E sim, acho que tem como mudar. Não que isso não vá acontecer mais, mas você vai aprender cada vez mais rápido a deixá-la de lado e go on with it, encarar isso como uma parte que não precisa de atenção e não deve te impedir de realizar ou estar onde você quer e merece.

Pode ser que algumas pessoas não passem por isso, mas por enquanto não as conheci. Um dos momentos mais marcantes, para mim, aconteceu ainda neste ano. Depois de 10 anos vivendo fora do Brasil eu participei de um grupo de mentoria, em que todas as outras 49 mulheres tinham inglês como primeira língua, e eu era a única pessoa da América Latina no grupo.

Leia também: Tudo que você precisa saber para morar na Nova Zelândia

Participei de 3 dias de treinamentos com estas mulheres, todas donas dos seus negócios.

Confesso que no primeiro dia logo pensei: WOW, estas mulheres são de sucesso, they have their things together! Ai ai ai, o que eu estou fazendo aqui?

Logo depois, a pessoa que estava mediando o grupo, disse: se você está aqui é porque tem que estar, não tenha medo, não duvide mais de si mesmo. Praticamente leu meus pensamentos.

E isso me acalmou, mas não me preparava para o que ainda estava por vir. No desenrolar desses intensos três dias, vimos as máscaras caírem, e as lindas mulheres que estavam atrás delas se abriram e deixaram que as outras pudessem enxergar suas limitações e dificuldades.

E o que aprendi com isso?

Eu percebi que em muitos momentos me julgava not good enough por não ser do mesmo país, ou não falar inglês como um nativo ou por ter um sotaque forte, mas naquele momento eu vi que minhas inseguranças eram EXATAMENTE as mesmas do que dessas mulheres, que tinham nascido neste país, que falavam inglês como primeira língua e não seriam questionadas pelo seu sotaque.

Havia chegado meu momento de entender que eu já havia usado a mesma desculpa por muitos anos, estava na hora de dizer “bye bye” para essa amiguinha.

Isso é TÃO comum, gente!

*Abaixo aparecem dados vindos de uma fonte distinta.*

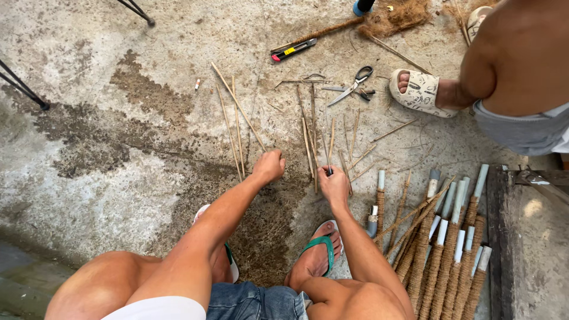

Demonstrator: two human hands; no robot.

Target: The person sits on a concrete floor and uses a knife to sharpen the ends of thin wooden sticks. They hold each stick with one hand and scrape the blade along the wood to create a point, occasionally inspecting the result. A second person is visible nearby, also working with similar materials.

Todos os dias nos deparamos com mulheres super capazes, lindas por dentro e por fora, (e homens, também) pessoas que decidiram desbravar uma vida nova, criar um jeito novo de viver com uma profissão diferente e ainda sofrem com essa síndrome de impostora, de que não pertencem a esse lugar, que não são boas ou bons o suficiente para estar aqui, ou que o inglês nunca está bom.

E claro, essa não tem que ser a sua história, mas se de algum jeito você se identificou e está lendo até aqui, quero que saiba que não importa a sua desculpa, ou o que sua amiga (que na verdade é sua inimiga) cochicha em seu ouvido. Ignore-a, levante sua cabeça e absorva o mundo que você criou e está criando para si. Um mundo cheio de coragem, descobertas, amor, e persista, não deixe que isso roube seus sonhos, sua paz, seus dias e pensamentos!

Se você já se sentiu assim, ainda se sente e não sabe o que fazer, vou dividir com você minhas atividades. Existem várias formas:

Insegurança com inglês não tem mágica: estude, estude e estude. Recomendo que assista TV ou seriados com legenda em inglês, ouça músicas e leia muito.

Visitar as bibliotecas públicas, na Austrália e Nova Zelândia (que são os países que tenho conhecimento). Elas são maravilhosas. Link abaixo:

Nova Zelândia: Clique aqui
Austrália: Clique aqui
Conversação gratuita – Em Auckland: Clique aqui

Aulas gratuitas de inglês: Clique aqui

Conecte-se com pessoas que tenham interesse comum. Gosta de dança: procure uma aula; gosta de malhar: procure uma academia; gosta de plantas: procure um grupo que goste das mesmas coisas; está sem ideias, dá uma olhada nos meet ups perto de você: aqui;

Faça amigos de outras nacionalidades e compartilhe seus sentimentos;

Faça atividades ou vá aos encontros, mesmo com aquele friozinho na barriga.

Caso não esteja bem, procure ajuda. Se suspeitar que está com depressão, leve a sério e busque ajuda especializada. Existem vários psicólogos, online, como esses:
Mentecriativaonline;
Vittude.

Por fim, acredite em você e saiba que pode realizar tudo que se propuser a fazer.